TASK INSTRUCTIONS
Return the lines from the start of the data through the line with "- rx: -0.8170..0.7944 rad". Include both of those lines and no others.

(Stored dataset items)

-------

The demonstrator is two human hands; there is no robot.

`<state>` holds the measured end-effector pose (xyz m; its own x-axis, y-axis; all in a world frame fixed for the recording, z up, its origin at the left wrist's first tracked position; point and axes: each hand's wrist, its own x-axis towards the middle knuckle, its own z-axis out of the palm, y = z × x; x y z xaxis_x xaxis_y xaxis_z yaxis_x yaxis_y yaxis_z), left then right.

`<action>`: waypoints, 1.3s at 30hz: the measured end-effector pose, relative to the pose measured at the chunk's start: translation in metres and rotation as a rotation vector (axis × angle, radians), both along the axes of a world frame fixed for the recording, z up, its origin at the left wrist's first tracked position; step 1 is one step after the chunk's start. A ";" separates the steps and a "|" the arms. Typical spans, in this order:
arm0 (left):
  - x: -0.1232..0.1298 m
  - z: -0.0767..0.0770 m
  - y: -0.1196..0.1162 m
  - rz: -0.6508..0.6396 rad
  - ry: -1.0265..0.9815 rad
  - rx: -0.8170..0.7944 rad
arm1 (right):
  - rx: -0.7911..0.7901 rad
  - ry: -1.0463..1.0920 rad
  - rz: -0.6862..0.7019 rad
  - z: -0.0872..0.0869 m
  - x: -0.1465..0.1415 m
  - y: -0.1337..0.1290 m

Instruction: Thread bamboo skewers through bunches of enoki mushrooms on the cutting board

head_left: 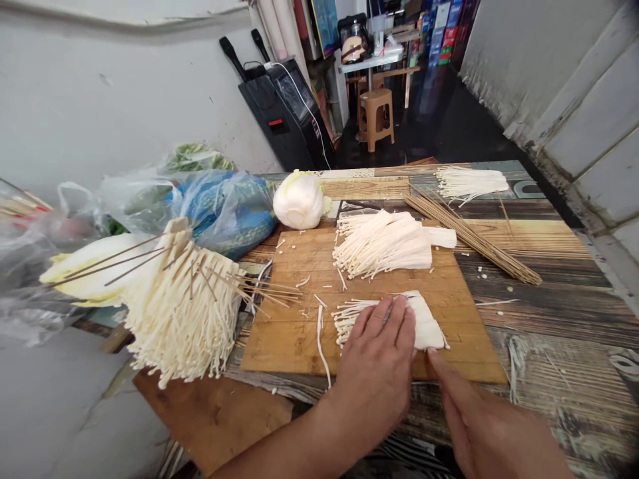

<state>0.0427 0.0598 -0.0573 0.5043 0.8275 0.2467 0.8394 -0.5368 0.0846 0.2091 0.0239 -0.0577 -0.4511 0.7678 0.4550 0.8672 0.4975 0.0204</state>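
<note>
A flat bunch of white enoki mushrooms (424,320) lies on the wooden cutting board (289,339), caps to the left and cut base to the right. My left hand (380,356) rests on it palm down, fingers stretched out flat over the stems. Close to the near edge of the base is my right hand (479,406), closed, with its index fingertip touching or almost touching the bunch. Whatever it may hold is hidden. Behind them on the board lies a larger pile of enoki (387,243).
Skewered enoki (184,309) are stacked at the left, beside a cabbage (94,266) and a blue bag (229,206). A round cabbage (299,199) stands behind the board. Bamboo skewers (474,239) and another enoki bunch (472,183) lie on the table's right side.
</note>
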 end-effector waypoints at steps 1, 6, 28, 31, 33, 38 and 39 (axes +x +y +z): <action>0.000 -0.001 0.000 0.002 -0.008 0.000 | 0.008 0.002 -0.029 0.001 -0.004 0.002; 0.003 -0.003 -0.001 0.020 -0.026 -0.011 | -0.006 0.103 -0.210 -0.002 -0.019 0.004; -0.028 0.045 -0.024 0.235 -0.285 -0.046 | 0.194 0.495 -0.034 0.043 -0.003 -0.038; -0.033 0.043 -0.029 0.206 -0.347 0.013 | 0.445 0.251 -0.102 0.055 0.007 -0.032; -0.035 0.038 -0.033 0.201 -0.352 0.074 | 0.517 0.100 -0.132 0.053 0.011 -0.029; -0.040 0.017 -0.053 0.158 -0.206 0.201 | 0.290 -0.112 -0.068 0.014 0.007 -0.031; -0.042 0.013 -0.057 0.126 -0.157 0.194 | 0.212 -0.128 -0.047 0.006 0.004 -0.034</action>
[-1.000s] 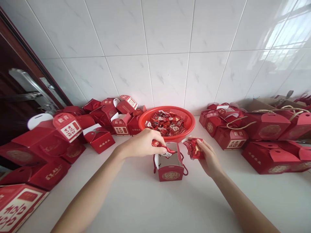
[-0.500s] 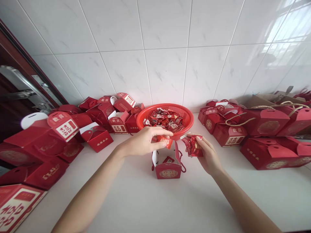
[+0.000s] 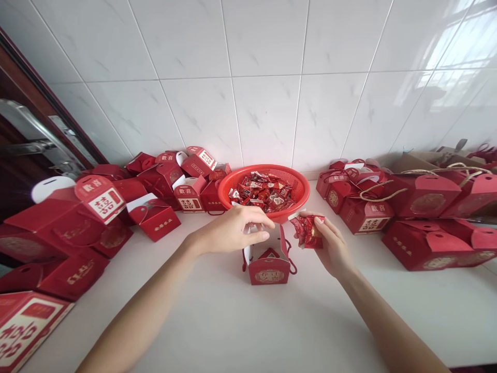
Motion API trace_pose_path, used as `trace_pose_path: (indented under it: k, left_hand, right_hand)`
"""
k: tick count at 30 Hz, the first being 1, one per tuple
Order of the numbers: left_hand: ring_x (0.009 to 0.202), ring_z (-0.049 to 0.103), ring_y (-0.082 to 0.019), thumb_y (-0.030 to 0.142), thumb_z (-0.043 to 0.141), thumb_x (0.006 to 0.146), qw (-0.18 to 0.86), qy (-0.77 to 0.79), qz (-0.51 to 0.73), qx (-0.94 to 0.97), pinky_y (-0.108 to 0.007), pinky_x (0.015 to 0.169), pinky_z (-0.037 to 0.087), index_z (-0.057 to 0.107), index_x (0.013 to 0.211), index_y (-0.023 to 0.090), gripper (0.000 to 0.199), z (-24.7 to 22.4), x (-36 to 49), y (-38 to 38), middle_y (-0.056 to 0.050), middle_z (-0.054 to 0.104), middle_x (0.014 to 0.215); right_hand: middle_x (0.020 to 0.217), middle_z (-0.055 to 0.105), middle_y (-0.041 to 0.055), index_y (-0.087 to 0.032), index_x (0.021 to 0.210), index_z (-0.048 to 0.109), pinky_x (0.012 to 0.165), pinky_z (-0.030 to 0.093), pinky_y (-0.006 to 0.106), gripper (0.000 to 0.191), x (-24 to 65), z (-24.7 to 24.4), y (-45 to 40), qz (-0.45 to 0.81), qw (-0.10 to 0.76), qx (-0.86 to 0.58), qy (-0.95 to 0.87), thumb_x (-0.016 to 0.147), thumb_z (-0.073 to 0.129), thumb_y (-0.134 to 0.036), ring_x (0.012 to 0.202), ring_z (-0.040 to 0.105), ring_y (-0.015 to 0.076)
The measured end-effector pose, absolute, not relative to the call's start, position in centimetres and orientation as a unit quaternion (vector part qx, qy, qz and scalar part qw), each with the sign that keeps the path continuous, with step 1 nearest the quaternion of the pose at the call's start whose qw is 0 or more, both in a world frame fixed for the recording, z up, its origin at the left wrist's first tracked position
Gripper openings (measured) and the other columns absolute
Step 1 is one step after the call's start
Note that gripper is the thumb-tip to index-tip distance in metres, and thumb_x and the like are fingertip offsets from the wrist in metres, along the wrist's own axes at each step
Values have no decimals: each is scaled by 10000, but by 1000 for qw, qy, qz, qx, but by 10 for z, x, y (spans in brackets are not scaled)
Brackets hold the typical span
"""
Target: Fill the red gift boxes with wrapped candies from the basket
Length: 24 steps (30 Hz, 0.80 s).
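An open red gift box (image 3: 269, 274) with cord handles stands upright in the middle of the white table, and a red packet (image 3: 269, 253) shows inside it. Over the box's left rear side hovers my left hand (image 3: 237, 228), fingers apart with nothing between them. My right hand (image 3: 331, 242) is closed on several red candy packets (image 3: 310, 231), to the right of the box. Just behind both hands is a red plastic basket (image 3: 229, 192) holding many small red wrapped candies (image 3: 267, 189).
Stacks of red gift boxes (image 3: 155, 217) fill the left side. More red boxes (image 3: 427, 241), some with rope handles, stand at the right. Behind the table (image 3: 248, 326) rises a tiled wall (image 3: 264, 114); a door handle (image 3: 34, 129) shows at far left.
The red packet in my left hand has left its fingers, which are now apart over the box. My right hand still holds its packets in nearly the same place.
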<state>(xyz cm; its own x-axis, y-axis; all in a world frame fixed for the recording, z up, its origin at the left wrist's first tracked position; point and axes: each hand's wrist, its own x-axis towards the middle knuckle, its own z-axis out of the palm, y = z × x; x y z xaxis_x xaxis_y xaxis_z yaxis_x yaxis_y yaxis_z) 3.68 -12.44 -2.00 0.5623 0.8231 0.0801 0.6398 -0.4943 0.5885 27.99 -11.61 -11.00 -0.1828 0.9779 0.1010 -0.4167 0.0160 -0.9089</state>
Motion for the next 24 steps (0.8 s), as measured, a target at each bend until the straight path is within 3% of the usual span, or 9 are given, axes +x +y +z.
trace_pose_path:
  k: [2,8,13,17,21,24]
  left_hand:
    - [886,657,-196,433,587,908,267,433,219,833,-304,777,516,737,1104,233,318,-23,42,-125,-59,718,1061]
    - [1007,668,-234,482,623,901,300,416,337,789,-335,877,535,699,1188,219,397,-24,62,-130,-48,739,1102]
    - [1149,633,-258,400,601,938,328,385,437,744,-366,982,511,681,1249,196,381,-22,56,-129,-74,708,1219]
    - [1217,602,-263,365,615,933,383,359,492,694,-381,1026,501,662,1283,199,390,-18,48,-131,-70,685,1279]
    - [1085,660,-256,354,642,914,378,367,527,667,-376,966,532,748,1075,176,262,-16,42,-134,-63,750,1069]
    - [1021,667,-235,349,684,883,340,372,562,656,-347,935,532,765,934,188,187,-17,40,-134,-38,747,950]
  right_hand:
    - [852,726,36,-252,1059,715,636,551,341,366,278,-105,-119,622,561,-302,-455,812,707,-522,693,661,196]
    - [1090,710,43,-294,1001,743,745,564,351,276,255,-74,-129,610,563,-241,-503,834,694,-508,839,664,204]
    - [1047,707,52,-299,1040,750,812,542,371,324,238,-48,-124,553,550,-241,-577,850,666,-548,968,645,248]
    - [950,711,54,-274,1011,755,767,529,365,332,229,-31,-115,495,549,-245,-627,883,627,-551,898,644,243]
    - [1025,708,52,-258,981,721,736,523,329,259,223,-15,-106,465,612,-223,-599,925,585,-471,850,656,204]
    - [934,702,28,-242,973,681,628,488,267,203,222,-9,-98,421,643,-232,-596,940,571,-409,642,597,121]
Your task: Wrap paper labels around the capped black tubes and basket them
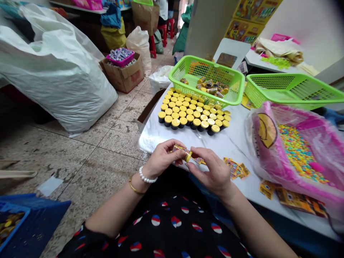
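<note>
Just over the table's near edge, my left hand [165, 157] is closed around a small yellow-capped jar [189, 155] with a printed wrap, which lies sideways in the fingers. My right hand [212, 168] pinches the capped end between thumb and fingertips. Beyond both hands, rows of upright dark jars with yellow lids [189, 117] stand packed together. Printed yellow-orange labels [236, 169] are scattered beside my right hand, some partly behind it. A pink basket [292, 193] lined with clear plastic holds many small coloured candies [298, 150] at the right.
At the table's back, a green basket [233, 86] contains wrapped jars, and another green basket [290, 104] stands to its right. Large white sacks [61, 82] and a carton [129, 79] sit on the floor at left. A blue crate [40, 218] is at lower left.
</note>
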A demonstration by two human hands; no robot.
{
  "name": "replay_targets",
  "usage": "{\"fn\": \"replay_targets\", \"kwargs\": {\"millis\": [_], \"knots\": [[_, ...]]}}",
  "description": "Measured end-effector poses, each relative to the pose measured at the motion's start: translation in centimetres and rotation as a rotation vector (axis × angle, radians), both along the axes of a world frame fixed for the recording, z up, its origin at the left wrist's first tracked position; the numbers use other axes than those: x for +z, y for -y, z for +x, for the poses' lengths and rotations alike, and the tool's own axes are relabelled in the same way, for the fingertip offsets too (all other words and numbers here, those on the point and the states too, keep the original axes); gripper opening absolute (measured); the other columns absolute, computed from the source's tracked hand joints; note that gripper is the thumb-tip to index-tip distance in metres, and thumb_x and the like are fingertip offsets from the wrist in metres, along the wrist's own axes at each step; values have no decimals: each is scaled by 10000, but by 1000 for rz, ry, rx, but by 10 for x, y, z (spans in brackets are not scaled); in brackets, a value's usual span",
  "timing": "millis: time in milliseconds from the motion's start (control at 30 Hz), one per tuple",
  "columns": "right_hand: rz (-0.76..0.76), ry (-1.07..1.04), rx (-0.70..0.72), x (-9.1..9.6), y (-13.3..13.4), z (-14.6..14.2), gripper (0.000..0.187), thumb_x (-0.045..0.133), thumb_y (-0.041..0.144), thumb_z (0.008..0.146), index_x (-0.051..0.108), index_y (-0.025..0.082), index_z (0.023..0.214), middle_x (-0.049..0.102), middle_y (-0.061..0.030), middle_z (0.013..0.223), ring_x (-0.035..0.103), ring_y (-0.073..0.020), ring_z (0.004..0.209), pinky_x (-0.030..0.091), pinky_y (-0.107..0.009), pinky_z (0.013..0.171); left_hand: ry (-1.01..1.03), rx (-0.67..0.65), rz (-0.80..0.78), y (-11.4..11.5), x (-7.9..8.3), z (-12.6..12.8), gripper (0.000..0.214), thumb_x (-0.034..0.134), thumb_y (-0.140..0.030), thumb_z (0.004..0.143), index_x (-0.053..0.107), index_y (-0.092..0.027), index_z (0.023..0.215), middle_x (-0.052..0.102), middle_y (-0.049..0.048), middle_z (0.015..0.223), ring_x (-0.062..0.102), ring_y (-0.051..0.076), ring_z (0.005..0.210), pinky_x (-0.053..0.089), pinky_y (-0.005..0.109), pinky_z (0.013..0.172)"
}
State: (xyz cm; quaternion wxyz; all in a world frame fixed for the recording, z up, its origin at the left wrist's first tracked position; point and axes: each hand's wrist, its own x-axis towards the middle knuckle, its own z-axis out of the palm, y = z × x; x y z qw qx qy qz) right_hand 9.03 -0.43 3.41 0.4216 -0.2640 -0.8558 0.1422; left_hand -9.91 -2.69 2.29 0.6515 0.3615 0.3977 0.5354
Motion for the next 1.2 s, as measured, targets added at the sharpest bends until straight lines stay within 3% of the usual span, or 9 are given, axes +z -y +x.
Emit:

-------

PROBLEM SOLUTION
The demonstrator is two human hands; there is no robot.

`<state>` holds the measured end-effector pose (xyz m; its own x-axis, y-axis; all in a world frame fixed for the recording, z up, its origin at the left wrist's first tracked position; point and axes: each hand's wrist, its own x-axis towards the middle knuckle, its own z-axis out of the palm, y = z × x; x y z xaxis_x xaxis_y xaxis_z yaxis_x yaxis_y yaxis_z), left then right.

`<action>`: waypoints, 1.3s at 30hz: the measured end-effector pose, relative to the pose measured at the chunk's start: translation in metres and rotation as a rotation vector (axis × angle, radians), both along the axes of a world frame fixed for the recording, z up, its origin at the left wrist's first tracked position; step 1 is one step after the chunk's start. A ";" separates the steps and a "|" the arms. Typical spans, in this order:
arm0 (left):
  - x: -0.1232..0.1298 m
  - z: -0.0767..0.0770 m
  - y: -0.1196..0.1162 m
  - rz: -0.6508..0.6396 rad
  - ry: -1.0265..0.9815 rad
  - rx: -0.8170..0.7944 rad

Here the answer is complete.